UPDATED: A New Zealand court awarded $600,000 (around $415,000 U.S.) to Eight Mile Style, the publishers who control Eminem’s early catalog, in a copyright case against the country’s National party, which used a song deemed similiar to his hit “Lose Yourself” in a 2014 election advertisement, according to a report in The Guardian. (Listen to the track below.)
The publishers filed suit against the party in September 2014 for its use of the song, which was created by a production house and is actually titled “Eminem Esque.” The court ruled Wednesday (Oct. 25) that the track was “sufficiently similar” to Eminem’s original song and that it impinged on copyright. “Eminem Esque has substantially copied ‘Lose Yourself,’” the ruling says.
“The differences between the two works are minimal; the close similarities and the indiscernible differences in drum beat, the ‘melodic line’ and the piano figures make ‘Eminem Esque’ strikingly similar to ‘Lose Yourself,’” the ruling reads in part.
A rep for Eminem, however, noted Thursday that the rapper was not involved in the lawsuit. “Eminem was not a party to this lawsuit nor was he consulted regarding the case,” the rep said. “Any monetary settlement he receives from it will be donated to hurricane relief.
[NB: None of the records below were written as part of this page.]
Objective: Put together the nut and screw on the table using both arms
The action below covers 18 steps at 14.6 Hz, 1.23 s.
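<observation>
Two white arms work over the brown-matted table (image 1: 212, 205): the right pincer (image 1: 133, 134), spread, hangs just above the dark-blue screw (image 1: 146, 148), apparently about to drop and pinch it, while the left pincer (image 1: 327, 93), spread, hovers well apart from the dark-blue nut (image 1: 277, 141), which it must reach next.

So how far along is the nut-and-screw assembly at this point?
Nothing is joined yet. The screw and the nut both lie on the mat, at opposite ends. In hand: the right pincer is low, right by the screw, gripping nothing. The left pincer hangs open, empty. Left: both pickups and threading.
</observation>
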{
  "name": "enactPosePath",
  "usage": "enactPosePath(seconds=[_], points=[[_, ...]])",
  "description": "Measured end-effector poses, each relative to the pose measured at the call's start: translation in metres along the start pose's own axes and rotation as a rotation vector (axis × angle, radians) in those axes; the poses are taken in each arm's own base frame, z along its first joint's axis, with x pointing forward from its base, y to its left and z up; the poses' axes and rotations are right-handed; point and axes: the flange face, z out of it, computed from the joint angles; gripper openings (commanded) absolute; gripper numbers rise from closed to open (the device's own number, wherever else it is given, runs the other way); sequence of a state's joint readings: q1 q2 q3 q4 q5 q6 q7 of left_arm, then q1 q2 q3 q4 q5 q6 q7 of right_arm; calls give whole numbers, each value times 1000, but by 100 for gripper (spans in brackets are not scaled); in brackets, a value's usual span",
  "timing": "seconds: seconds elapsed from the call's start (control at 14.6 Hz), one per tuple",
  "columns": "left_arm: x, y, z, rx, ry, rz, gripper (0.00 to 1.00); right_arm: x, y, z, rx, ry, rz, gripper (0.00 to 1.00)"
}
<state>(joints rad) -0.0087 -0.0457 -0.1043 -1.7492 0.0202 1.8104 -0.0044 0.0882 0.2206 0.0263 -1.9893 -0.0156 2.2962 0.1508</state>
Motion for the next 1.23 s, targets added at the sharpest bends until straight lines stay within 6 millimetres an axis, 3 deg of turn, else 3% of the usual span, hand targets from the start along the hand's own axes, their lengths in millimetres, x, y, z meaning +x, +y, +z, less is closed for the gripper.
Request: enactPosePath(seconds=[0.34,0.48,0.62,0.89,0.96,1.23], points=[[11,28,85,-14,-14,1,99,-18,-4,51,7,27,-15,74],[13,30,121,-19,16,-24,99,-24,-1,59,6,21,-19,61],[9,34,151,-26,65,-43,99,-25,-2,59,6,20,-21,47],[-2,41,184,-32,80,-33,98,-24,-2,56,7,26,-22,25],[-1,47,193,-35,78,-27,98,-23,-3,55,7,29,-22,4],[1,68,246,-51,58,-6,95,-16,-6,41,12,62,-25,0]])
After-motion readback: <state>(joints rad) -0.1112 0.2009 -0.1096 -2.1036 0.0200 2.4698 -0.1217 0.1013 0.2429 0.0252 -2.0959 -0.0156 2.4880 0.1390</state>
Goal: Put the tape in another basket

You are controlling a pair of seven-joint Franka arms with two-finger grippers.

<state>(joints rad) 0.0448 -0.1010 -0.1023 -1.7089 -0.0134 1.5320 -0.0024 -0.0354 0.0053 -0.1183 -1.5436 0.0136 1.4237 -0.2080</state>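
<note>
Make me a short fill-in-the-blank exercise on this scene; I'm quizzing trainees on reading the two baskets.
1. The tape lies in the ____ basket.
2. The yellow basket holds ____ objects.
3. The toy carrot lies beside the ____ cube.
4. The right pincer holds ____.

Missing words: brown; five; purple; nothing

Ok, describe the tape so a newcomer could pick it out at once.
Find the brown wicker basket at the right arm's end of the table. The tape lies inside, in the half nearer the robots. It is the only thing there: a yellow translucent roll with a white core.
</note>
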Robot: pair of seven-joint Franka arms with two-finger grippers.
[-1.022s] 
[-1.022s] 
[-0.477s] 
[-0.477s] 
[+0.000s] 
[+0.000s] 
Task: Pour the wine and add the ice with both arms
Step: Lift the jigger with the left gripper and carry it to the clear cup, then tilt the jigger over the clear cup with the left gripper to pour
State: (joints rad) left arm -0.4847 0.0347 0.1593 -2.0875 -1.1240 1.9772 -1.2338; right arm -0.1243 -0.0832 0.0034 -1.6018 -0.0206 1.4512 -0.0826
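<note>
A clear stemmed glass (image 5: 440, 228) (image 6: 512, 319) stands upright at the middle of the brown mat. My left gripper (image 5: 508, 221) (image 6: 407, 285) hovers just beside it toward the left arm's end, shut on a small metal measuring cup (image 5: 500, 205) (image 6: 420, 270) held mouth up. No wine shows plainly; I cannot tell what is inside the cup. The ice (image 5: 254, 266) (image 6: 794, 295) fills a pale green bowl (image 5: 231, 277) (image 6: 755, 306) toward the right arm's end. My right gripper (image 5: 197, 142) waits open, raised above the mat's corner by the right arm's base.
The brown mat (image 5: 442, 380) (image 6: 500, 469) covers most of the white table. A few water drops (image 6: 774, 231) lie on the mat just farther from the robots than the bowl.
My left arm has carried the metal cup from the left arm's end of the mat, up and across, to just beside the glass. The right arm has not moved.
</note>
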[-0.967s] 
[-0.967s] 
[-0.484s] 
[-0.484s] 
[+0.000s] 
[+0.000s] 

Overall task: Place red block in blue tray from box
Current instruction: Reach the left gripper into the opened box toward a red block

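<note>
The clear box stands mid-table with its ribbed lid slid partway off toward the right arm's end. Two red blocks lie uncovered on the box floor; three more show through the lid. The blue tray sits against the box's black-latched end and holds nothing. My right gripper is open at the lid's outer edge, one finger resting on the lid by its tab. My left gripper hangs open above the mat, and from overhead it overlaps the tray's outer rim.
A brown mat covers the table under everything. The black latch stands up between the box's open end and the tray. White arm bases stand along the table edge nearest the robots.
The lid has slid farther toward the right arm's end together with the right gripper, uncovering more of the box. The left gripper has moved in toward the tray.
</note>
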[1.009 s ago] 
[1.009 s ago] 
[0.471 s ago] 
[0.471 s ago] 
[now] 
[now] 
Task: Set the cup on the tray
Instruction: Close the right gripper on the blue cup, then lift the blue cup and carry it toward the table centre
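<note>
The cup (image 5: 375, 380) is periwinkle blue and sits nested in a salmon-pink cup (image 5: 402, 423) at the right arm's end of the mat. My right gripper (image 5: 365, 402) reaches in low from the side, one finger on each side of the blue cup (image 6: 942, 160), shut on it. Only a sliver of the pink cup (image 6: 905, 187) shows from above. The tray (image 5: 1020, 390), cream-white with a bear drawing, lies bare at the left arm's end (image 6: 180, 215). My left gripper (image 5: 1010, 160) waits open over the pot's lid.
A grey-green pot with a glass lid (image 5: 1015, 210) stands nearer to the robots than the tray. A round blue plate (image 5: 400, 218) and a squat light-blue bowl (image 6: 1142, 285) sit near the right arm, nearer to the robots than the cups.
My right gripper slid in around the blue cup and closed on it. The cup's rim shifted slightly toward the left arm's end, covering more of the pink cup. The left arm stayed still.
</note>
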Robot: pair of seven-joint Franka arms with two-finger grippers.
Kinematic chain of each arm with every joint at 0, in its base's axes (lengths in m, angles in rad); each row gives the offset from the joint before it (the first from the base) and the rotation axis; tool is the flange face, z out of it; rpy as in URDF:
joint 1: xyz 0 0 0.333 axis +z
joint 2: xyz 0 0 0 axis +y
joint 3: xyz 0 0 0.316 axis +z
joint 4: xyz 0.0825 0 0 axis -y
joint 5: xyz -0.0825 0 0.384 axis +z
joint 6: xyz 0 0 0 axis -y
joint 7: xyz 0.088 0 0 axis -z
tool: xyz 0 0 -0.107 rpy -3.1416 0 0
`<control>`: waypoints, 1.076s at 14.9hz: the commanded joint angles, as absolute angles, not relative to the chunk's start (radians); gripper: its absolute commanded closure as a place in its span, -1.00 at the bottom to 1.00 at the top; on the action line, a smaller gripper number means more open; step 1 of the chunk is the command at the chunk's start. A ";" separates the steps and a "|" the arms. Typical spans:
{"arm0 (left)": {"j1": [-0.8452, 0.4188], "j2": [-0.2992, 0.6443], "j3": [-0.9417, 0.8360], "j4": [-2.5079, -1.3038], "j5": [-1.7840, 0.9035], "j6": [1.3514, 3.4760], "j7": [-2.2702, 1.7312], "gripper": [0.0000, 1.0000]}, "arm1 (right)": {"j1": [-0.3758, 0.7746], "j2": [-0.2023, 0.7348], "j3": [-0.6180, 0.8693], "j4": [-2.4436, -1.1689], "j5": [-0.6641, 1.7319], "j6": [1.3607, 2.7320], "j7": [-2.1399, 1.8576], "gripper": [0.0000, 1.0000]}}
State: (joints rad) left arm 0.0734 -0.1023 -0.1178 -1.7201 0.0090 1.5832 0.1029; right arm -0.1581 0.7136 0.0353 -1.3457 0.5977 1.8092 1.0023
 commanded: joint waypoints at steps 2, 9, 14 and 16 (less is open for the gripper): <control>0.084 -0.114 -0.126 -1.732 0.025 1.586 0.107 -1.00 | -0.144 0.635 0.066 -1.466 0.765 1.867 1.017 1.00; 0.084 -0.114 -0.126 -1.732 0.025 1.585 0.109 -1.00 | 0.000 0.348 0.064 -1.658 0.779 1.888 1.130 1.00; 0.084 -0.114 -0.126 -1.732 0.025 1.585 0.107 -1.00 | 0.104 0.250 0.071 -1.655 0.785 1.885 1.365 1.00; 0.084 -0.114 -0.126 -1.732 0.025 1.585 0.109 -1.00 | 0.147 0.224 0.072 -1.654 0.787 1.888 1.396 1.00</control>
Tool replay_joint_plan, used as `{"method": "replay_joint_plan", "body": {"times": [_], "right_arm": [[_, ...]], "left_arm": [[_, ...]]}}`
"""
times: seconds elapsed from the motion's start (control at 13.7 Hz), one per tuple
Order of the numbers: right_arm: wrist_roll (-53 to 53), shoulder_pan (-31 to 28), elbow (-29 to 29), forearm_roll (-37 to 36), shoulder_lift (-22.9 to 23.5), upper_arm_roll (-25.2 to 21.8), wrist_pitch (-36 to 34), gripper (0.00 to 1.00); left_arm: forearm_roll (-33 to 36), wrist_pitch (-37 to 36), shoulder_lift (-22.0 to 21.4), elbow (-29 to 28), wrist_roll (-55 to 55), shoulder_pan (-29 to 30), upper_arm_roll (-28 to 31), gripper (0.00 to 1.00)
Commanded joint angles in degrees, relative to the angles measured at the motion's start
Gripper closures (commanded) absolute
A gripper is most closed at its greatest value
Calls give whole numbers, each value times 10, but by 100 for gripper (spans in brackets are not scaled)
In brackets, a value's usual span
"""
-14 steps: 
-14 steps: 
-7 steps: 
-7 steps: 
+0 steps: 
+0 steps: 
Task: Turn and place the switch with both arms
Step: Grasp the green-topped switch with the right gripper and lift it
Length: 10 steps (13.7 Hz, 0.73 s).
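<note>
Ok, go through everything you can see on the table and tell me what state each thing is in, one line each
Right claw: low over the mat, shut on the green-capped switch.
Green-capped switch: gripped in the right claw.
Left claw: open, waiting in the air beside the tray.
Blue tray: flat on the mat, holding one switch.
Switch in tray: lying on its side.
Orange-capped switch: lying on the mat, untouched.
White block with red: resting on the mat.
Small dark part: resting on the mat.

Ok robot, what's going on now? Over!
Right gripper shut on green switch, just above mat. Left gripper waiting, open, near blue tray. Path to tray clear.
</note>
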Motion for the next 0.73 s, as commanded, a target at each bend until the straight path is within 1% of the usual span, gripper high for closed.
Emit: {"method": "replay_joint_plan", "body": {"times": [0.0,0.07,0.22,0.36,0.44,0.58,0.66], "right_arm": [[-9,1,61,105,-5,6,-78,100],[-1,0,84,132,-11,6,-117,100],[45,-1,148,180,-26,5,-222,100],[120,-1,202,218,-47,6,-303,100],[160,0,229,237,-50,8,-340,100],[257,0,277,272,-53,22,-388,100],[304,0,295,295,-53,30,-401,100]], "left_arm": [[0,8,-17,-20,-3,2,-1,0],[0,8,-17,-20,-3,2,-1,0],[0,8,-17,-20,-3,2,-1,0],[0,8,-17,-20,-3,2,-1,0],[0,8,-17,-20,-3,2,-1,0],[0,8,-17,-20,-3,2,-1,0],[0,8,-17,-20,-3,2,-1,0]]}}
He encourages the plaintiffs, 8 Mile Style, to do the same.”
Attorney Garry Williams, representing the publishers, noted that the song is rarely licensed and that it is a “jewel in the crown of Eminem’s catalogue.” Indeed, the song, which was the centerpiece of “Eight Mile,” Eminem’s semi-autobiographical acting debut, won both an Oscar and a Grammy and was the rapper’s longest-reigning chart hit to date, topping the Billboard Hot 100 for 12 weeks beginning in November 2002.
Joel Martin, who spoke on behalf of the publishers, said the rapper was not asked for permission to use the song. “We find it incredible that the National party went to such great lengths to avoid responsibility for using a weak rip-off of ‘Lose Yourself,’” he said. “They knew we would not have permitted the use of the song in their political advertisement; however, they proceeded at their own risk and blamed others for their infringement.”
The National party strongly rejected the allegation at the time of the filing and said the backing track came from an Australian-based production outfit. At press time it had not yet commented on the ruling.